Certes, il démarre là où Visions s’était arrêté: l’intro de laughing and not being normal charrie les mêmes effets « gothiques ». Dès California, la Canadienne plonge cependant dans la pop la plus saccharinée. Totalement décomplexée, la musique de Grimes maximalise ses effets, enchaînant les mélodies-hameçon. Mais en ne sacrifiant jamais son étrangeté.

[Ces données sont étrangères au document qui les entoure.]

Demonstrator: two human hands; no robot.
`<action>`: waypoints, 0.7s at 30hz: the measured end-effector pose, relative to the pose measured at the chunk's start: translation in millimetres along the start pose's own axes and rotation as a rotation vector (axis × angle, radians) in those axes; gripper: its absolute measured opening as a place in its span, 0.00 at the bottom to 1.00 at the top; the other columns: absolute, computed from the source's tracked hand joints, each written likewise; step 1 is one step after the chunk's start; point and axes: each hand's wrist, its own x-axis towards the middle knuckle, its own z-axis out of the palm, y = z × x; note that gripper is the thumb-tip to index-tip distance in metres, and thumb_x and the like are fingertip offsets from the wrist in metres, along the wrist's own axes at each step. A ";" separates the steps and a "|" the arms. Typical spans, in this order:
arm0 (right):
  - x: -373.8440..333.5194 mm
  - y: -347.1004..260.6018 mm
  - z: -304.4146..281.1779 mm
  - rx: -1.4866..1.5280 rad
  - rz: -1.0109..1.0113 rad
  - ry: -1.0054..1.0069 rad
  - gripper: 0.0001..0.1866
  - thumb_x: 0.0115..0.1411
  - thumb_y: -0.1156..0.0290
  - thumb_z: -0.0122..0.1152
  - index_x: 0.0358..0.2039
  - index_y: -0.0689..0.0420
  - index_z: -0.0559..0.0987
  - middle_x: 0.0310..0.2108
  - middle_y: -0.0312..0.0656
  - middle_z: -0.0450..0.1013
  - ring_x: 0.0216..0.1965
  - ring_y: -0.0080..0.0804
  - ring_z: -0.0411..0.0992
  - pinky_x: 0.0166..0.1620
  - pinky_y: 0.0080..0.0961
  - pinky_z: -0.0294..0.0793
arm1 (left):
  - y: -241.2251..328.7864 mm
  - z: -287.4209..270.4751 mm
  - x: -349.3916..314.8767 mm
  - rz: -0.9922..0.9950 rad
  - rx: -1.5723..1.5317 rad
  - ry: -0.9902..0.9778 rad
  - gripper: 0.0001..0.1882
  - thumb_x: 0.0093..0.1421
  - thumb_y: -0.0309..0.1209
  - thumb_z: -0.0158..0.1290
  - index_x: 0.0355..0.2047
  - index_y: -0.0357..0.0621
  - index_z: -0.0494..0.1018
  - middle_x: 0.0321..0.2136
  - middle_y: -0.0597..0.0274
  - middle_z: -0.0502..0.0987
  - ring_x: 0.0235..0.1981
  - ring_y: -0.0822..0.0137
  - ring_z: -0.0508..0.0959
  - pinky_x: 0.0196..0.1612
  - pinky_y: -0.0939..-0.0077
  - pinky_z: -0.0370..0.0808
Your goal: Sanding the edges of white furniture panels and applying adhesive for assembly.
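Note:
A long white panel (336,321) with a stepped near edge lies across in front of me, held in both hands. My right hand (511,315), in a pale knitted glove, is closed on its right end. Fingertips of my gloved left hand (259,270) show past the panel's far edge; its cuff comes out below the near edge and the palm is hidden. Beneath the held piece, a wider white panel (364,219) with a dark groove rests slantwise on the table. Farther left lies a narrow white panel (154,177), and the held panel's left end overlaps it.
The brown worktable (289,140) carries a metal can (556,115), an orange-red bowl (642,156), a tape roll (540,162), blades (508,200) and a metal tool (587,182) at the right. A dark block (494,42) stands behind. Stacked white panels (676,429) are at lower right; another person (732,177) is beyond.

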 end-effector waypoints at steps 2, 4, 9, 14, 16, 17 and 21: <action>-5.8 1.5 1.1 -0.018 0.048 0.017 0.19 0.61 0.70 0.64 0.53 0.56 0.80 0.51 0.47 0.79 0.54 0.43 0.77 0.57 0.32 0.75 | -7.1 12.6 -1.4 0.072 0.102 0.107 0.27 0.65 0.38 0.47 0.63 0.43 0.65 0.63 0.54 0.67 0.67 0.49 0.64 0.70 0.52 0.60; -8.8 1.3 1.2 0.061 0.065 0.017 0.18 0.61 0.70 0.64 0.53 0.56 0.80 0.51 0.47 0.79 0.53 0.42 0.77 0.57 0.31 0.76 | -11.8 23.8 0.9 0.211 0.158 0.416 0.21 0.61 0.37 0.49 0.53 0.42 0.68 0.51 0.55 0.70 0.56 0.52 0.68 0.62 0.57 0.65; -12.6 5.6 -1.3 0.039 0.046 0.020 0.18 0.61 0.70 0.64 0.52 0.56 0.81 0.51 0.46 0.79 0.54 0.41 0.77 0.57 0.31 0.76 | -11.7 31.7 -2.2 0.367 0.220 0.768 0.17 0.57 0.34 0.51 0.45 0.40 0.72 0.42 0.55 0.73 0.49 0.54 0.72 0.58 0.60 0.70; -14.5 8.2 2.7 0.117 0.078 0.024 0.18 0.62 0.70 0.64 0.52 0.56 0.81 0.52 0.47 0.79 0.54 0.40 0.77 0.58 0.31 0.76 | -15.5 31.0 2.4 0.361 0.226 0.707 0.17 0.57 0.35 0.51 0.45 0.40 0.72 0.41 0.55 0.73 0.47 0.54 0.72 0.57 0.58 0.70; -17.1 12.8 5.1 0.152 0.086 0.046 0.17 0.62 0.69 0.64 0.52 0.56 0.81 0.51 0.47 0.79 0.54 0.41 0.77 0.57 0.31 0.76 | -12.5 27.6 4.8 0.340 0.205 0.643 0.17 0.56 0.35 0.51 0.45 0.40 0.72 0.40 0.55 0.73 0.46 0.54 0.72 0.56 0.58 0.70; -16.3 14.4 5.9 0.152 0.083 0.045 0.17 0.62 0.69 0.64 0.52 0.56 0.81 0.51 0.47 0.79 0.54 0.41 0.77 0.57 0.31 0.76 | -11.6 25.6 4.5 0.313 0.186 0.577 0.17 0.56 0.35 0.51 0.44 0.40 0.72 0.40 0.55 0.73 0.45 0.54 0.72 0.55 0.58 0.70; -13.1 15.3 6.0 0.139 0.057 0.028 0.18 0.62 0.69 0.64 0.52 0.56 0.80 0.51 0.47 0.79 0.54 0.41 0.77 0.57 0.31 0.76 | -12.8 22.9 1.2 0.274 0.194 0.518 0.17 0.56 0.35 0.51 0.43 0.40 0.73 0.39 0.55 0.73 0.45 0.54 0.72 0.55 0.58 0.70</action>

C’est la grande réussite d’Art Angels, disque trop siphonné pour être tout à fait joli, trop décalé pour être vraiment laid. Appelez ça le beau bizarre, comme dirait Christophe. Car même en calibrant ses morceaux, Grimes ne parvient pas à sonner autrement que comme elle-même. Sa voix de souris, sorte de Cyndi Lauper fantomatique (ou de Sailor Moon cold wave), continue par exemple de se noyer régulièrement dans le mix. Sur SCREAM, film d’horreur sous guitares twang, Grimes invite la rappeuse taïwanaise Aristophanes; tandis que le tube J-pop Kill V Maim est présenté comme ayant été inspiré par le personnage d’Al Pacino dans le Parrain 2, mais « qui serait devenu un vampire, capable de changer de sexe et de voyager dans l’espace » (sic)… Si la pop s’est souvent ressourcée en se branchant sur l’underground arty, Art Angels est ainsi une nouvelle preuve que les échanges sont en train de s’équilibrer. Pour le meilleur.

DISTRIBUÉ PAR 4AD.

EN CONCERT LE 03/03, À L’ANCIENNE BELGIQUE, BRUXELLES.